I was laying there trying to compose myself when one of my team mates said “Milly gets her bravery from you, Dal”. Someone else said “You can do this, do it for Dean. For yourself.” They then told me they were making me a makeshift ledge so I could stand on their hands and then onto the ledge. It was an incredible moment, showing how strong we were as a team, the mighty Brown Watch.
I finally got my way over the ledge , dug deep to really focus on my breathing with the help of the incredible instructor Beef…and I did it! I got to the bottom safely, and there was Jules, another amazing leader who was crying her eyes out too. She gave me the biggest hug and told me how proud of me she was. I was also very proud of myself. I most definitely couldn’t have done it without the support of my team.

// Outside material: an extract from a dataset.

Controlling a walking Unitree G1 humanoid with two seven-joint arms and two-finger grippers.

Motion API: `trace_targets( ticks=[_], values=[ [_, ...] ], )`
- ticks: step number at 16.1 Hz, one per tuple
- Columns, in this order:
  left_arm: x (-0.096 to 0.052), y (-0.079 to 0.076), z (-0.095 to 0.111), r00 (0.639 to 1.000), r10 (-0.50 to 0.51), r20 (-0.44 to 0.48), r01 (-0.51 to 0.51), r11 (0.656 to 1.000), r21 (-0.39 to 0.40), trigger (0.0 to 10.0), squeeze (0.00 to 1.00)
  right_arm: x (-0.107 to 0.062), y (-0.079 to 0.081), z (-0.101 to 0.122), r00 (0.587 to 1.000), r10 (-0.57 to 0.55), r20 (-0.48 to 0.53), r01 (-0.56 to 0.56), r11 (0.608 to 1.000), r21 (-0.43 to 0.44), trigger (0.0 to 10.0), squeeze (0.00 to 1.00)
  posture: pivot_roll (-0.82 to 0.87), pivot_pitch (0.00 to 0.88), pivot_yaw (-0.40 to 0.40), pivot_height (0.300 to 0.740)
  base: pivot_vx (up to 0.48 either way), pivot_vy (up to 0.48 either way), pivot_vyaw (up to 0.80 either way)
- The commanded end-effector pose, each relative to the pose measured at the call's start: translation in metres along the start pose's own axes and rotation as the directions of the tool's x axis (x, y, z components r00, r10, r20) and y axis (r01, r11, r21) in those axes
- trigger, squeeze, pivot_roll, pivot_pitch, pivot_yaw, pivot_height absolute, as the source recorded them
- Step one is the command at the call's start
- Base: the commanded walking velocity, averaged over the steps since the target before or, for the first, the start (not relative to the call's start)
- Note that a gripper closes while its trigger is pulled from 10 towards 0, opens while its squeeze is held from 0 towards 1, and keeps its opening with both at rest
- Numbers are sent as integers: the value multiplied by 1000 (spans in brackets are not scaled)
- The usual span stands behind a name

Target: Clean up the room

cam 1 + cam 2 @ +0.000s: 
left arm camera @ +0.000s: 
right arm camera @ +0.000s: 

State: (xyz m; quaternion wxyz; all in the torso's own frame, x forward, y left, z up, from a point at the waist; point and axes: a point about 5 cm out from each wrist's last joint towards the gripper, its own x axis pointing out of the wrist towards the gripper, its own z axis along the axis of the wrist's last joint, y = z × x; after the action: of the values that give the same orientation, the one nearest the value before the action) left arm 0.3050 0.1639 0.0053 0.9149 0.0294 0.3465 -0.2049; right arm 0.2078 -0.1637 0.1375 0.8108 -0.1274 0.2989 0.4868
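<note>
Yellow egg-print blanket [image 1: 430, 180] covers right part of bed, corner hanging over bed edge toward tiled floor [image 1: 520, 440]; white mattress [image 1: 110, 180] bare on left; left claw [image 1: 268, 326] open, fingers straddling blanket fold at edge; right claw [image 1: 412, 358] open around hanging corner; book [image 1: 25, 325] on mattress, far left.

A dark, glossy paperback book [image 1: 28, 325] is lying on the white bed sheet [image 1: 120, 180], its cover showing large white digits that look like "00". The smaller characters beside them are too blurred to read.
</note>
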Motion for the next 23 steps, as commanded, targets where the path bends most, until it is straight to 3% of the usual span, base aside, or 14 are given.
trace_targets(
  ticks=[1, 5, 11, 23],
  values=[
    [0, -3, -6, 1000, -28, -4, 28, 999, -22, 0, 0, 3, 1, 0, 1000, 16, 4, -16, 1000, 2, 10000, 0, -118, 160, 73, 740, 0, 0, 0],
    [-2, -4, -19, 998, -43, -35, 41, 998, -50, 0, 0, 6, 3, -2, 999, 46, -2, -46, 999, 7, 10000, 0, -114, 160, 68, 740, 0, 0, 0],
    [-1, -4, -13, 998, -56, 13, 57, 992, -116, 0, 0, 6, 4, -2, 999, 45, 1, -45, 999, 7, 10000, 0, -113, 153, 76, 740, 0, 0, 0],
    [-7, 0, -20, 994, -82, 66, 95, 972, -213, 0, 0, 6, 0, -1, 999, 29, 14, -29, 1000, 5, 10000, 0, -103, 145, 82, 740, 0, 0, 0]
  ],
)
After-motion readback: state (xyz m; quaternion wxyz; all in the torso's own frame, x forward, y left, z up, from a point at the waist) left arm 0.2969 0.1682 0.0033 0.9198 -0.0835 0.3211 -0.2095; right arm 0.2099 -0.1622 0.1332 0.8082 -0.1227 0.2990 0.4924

That night we had another really special moment in the tent where one of our Brown Watch boys sang “You’ll never walk alone” and “You raise me up”. Both songs are very special to me.
The next day we got up and carried on back to camp and came back different people, stronger and more determined that’s for sure.
We finished the week with all sorts of fun activities ranging from netball, cricket, team exercises, obstacle course, kayaking, confidence course, bridge exercises, river exercises and all sorts of things that are camp secrets…
I honestly cannot speak highly enough of Berwick Outdoor Experience. This exceptional bunch of highly dedicated volunteers give up a week of their holidays from their jobs to be a leader at BOE for a week. All of the leaders have been on the course and know exactly what we went through, they are there to cheer you on, pick you up or tell you off if someone is caught swearing!
Someone asked me if I cried much and the answer is most definitely. I cried when I was homesick. I cried when I was proud of myself. I cried when I was proud of my team mates. I cried when I missed my kids so much. I cried after I had laughed so hard. I cried when Javier sung to us. I cried when I left camp – there were a lot of tears. While there were a lot of tears, there were also a lot of laughs. It really was the best week, one I will forever be grateful for.
I am proud to say, I did well. Battered and bruised, I finished the course with my head held high and received a lovely report from Kevin.
I got the most amazing welcome at the airport from my family with the kids holding a sign saying “welcome home Mum, we have missed you!”. Yes I cried hard!
I did what I set out to achieve – to do something for ME. To learn to overcome things, that it’s ok to put myself first sometimes and that I can do things that my brain tells me I can’t.
I have got a new outlook on life now and I am excited with what my future holds so to the Rangiora Lions thank you, thank you, thank you.
The Rangiora Lions sponsor one person from North Canterbury each year to go on the Berwick Outdoor Experience. For 2022, the camp has been canceled due to COVID19.